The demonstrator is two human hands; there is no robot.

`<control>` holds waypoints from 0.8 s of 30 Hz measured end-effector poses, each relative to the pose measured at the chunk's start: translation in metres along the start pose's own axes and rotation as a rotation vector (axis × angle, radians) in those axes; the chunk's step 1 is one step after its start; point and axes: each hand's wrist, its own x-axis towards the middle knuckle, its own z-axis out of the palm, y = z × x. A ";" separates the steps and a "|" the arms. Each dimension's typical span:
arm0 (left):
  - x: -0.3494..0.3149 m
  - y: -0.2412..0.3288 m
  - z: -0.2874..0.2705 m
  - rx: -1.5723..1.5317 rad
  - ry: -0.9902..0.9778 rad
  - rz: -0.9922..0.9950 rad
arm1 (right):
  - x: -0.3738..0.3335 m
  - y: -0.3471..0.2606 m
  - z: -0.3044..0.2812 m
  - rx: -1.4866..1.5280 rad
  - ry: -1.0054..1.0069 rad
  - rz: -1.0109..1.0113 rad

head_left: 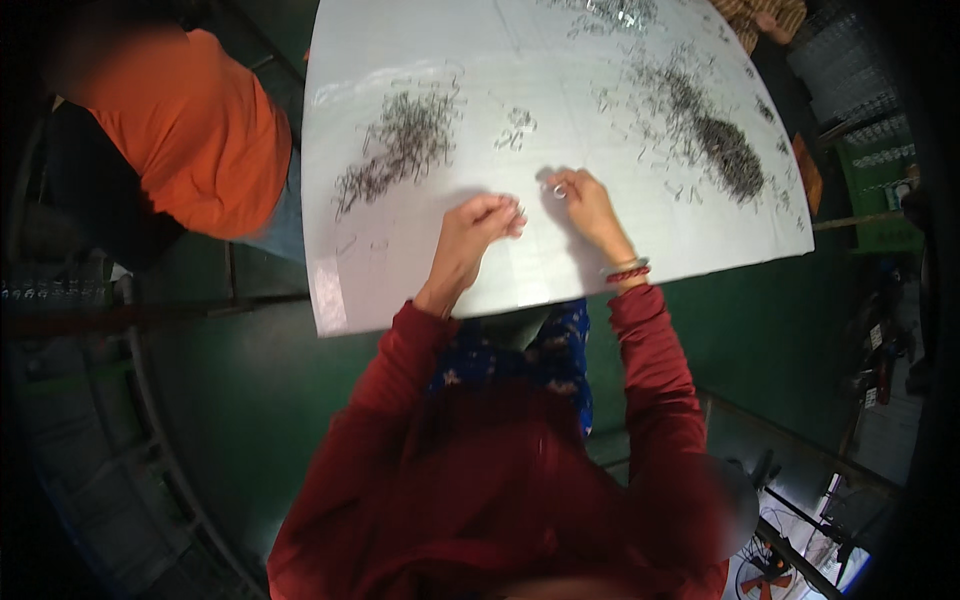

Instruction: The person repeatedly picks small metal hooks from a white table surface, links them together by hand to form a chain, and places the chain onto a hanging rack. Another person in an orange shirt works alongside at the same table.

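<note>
My left hand (474, 232) is over the white tabletop (520, 270), its fingers pinched together at a tiny thing I cannot make out. Just right of it, my right hand (592, 208) also pinches, and a small shiny metal piece (560, 190) shows at its fingertips. The hands are apart. Beyond them lies a small cluster of bent wire pieces (517, 130). To the left is a loose heap of dark, thin wire hooks (405, 140). A denser heap of dark wire pieces (728, 155) spreads on the right.
Another heap of shinier wire pieces (625, 14) lies at the far edge. A person in an orange top (215, 130) sits at the table's left side. Part of another person in a striped sleeve (785, 18) shows at the far right. A fan (765, 582) stands at the lower right.
</note>
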 end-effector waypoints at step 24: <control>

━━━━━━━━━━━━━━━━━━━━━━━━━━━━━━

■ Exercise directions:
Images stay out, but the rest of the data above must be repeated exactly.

■ Task answer:
The demonstrator is two human hands; there is no robot.

`<control>` holds waypoints from 0.8 s of 30 Hz measured end-effector poses, each relative to the pose measured at the chunk's start: translation in metres along the start pose's own axes and rotation as a rotation vector (axis × angle, radians) in those axes; the chunk's step 1 is one step after its start; point and axes: each hand's wrist, its own x-axis towards the middle knuckle, its own z-axis out of the palm, y = z × x. A ";" separates the steps and a "|" the arms. Each dimension's typical span:
arm0 (left):
  - x: -0.3494..0.3149 m
  - y: -0.2412..0.3288 m
  - z: -0.2874..0.2705 m
  - rx: -1.5723..1.5317 rad
  - ry: -0.9902..0.9778 rad
  - rz: -0.9922..0.9950 rad
arm1 (right):
  - x: -0.3738..0.3335 m
  - y: -0.3471..0.2606 m
  - z: -0.3044..0.2812 m
  - rx: -1.4866..1.5280 rad
  - ry: -1.0054..1.0069 rad
  - rz: -1.0109..1.0113 rad

head_left: 

Instruction: The person repeatedly picks small metal hooks from a white table surface, links them together by hand to form a chain, and places the chain onto a hanging rack. Another person in an orange shirt works alongside at the same table.

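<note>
My left hand (474, 232) is over the white tabletop (520, 270), its fingers pinched together at a tiny thing I cannot make out. Just right of it, my right hand (592, 208) also pinches, and a small shiny metal piece (560, 190) shows at its fingertips. The hands are apart. Beyond them lies a small cluster of bent wire pieces (517, 130). To the left is a loose heap of dark, thin wire hooks (405, 140). A denser heap of dark wire pieces (728, 155) spreads on the right.
Another heap of shinier wire pieces (625, 14) lies at the far edge. A person in an orange top (215, 130) sits at the table's left side. Part of another person in a striped sleeve (785, 18) shows at the far right. A fan (765, 582) stands at the lower right.
</note>
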 end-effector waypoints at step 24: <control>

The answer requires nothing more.